Vilarejos para reassentar vítimas da tragédia de Mariana não saíram do papel

Barra Longa (MG) - Ruínas de Gesteira, no distrito de Barra Longa, dois anos após a tragédia do rompimento da Barragem de Fundão, da mineradora Samarco (José Cruz/Agência Brasil)Enquanto a imagem de destruição dos três distritos atingidos pelo rejeito da mineradora Samarco – Bento Rodrigues, Paracatu e Gesteira – permanece viva na memória e nas antigas comunidades soterradas dois anos depois da tragédia de 5 de novembro de 2015, ainda não é possível vislumbrar as novas vilas a serem construídas para abrigar as vítimas. Os desenhos urbanísticos estão em processo final de elaboração.
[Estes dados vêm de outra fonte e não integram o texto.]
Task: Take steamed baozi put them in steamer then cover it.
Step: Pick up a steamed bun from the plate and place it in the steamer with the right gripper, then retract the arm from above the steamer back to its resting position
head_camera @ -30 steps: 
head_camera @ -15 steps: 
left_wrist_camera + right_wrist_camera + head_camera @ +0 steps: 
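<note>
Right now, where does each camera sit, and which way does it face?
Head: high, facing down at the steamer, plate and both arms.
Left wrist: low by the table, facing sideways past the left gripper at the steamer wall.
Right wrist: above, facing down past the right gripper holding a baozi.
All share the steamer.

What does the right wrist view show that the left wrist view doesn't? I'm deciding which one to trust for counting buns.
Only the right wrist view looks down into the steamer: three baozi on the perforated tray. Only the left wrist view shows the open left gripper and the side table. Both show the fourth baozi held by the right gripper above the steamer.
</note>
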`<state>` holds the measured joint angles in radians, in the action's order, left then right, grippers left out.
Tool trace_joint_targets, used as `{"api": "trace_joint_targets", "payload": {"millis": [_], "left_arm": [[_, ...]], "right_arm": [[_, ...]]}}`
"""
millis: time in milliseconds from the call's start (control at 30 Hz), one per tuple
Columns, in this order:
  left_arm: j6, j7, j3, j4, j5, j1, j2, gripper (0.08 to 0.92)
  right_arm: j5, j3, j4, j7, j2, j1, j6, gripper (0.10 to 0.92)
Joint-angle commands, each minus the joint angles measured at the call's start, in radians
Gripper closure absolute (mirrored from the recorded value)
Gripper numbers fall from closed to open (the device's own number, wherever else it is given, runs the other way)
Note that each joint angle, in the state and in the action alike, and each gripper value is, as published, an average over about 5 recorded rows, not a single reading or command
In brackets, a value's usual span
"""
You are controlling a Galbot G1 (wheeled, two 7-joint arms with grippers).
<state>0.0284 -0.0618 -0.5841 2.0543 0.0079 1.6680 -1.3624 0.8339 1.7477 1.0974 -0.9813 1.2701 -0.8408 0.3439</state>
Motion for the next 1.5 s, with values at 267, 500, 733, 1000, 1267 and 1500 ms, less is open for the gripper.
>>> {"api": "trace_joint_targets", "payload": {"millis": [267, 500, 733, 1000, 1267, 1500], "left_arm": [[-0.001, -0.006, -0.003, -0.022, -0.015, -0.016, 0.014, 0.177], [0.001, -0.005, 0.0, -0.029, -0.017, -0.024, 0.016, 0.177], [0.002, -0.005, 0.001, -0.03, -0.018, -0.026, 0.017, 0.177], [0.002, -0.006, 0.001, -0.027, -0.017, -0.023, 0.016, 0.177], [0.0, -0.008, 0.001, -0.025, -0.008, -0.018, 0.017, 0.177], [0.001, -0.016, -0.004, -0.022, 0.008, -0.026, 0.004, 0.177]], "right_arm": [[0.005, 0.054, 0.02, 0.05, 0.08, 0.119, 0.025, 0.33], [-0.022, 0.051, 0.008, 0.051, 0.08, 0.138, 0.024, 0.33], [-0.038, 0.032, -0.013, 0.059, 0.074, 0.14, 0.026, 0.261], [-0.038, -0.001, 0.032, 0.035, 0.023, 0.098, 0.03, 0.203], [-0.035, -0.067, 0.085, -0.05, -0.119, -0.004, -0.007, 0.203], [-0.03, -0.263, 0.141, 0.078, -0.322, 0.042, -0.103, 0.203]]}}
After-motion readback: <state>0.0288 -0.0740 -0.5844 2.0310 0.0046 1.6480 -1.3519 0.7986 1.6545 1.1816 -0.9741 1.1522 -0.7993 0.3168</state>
Agência Brasil visitou os territórios soterrados pela lama que se espalhou com o rompimento da Barragem de Fundão, conversou com moradores que perderam não só casas, mas a memória e o modo tranquilo de vida. A ansiedade pela entrega dos novos distritos provoca depressão. Uma expectativa de colocar as lembranças de dois anos atrás onde devem ficar: vivas, mas no passado.

Cruzes e raiva 

A placa de 30 quilômetros por hora, em meio a casas destruídas e mato crescido em Bento Rodrigues, na cidade mineira de Mariana, recorda a tranquilidade do distrito de outrora. O topo do morro ainda guarda a histórica igreja de Nossa Senhora das Mercês intocada, o único vestígio de alegria que os moradores sempre citam ao contar sobre o local antes que a lama da mineradora Samarco soterrasse a tranquilidade da região.

O sentimento estampado nas ruínas agora é outro: raiva, nas pichações feitas na parede da Escola Municipal de Bento Rodrigues contra a Samarco. Dor, na encruzilhada cercada de cruzes de madeira instaladas pelos moradores, onde também foi colocada uma placa nova em folha, com uma mensagem tardia: orientações de emergência para o caso de um desastre.
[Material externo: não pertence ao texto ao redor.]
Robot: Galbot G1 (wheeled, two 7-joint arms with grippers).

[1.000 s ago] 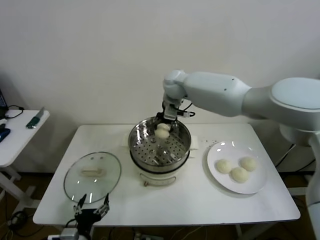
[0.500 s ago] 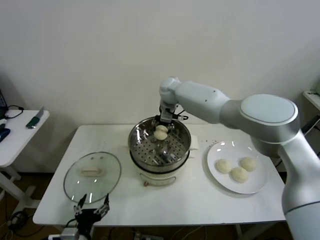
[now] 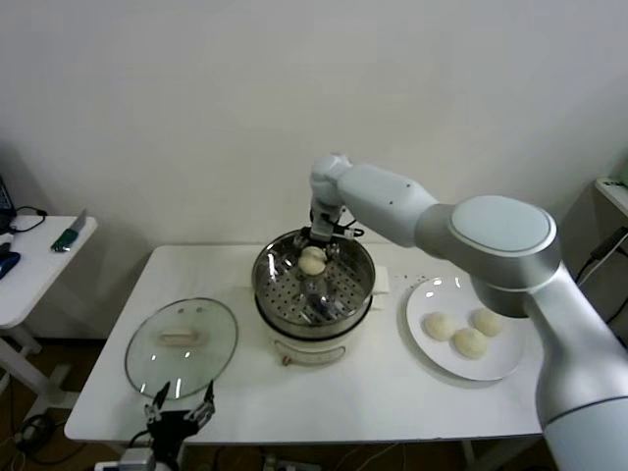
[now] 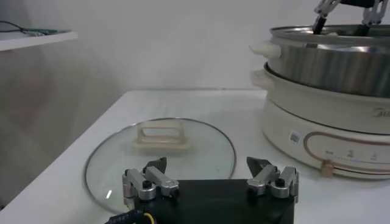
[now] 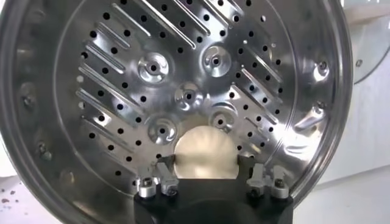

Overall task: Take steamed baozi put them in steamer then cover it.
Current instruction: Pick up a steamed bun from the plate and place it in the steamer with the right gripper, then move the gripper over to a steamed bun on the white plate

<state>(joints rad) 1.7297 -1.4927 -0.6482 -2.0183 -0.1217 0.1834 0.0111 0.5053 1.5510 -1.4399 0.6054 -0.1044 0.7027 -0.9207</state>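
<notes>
The steamer [image 3: 314, 285] stands mid-table as the landmark: the plate [image 3: 432, 339] with three steamed baozi [image 3: 469, 341] lies to its right, the cover [image 3: 182, 345] flat on the table to its left, with the idle left gripper [image 3: 180, 410] spread wide at the table's near edge beside that cover. Over the steamer's far rim the right gripper [image 5: 210, 180] has its fingers parted around the fourth bun [image 5: 206, 153], which sits on the perforated floor. To finish this placement well, I judge it should lift straight up, clear of bun and rim, before swinging towards the plate.

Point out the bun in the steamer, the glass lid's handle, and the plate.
bun [image 5: 205, 152]: right wrist view, its top.
lid handle [image 4: 161, 133]: left wrist view, the cream grip.
plate [image 3: 424, 299]: head view, bare left rim.
</notes>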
O que restou da histórica capela de São Bento, de 1718, está embaixo de um galpão, ao lado das ruínas do Bar da Sandra, famoso para os que faziam turismo na região. As casas que não foram atingidas pela lama acabaram condenadas pela Defesa Civil e tiveram janelas, portas e outros itens saqueados ou retirados pelos moradores. Mas as maiores cicatrizes da tragédia são os cinco mortos do vilarejo – quatro moradores e uma visitante.

Expedito Lucas da Silva, de 47 anos, é a pessoa da comunidade que vai com mais frequência até lá. Na mente, ainda consegue rever um tempo em que a população era unida, como uma família. “Todos que morreram em Bento, eu conhecia. A Emanuely [Vitória, de 5 anos], que estudava com minha menina. Todos eram conhecidos, eu ia na casa deles. É muito forte”, conta.

Desde então, os atingidos se mudaram para casas mobiliadas e alugadas pela Samarco, até que as vítimas sejam reassentadas em novos vilarejos. São 362 famílias de Bento Rodrigues e Paracatu, distritos de Mariana, e Gesteira, de Barra Longa. O choque cultural e a separação da vizinhança gerou sofrimento para os moradores.

“Sinto tristeza em ver as pessoas tristes, as crianças, os mais velhos. Como se tivesse aprisionado. Você é acostumado em lugar pequeno, conhece todo mundo, tem amizade, conversa com todo mundo. Hoje tá um para cada canto. O mundo não consegue ver isso, esse sentimento que traz. Às vezes, vê pela parte do dinheiro, porque você tá recebendo um auxílio financeiro, mas não é tudo. Tem coisa que vai além do dinheiro”, diz Expedito.